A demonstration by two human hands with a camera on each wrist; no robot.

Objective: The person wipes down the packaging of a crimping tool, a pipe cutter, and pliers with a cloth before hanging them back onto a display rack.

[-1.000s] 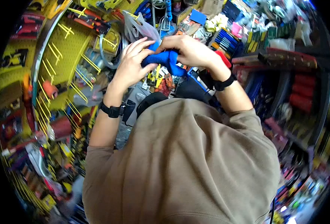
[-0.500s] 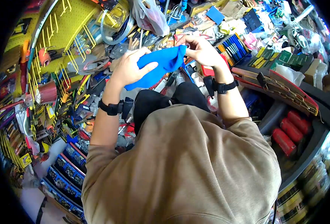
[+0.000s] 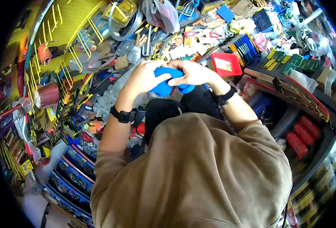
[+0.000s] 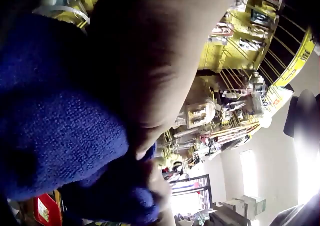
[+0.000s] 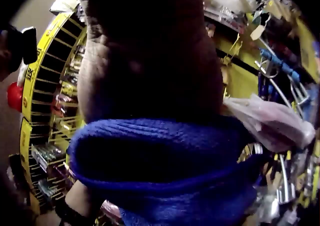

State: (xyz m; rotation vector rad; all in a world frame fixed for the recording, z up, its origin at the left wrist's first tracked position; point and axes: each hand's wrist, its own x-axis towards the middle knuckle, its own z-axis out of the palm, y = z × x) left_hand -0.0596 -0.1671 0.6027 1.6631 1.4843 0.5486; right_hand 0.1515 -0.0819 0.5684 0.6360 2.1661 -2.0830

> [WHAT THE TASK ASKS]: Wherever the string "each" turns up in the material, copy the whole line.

> [PROBLEM SOLUTION]:
A demonstration by two human hands with a camera on each wrist; no robot.
State: (xyz m; rotation vector rad; all in a world frame fixed for the recording, z up, its origin at the left wrist's first tracked position; point and axes: each hand's wrist, its own x-axis towards the middle knuckle, its own z-axis out of the palm, y = z × x) left_hand -0.0596 -0.1671 0.6027 1.6631 1.4843 0.5486; right_hand 0.1515 -0.0819 0.5684 0.6360 2.1661 -2.0830

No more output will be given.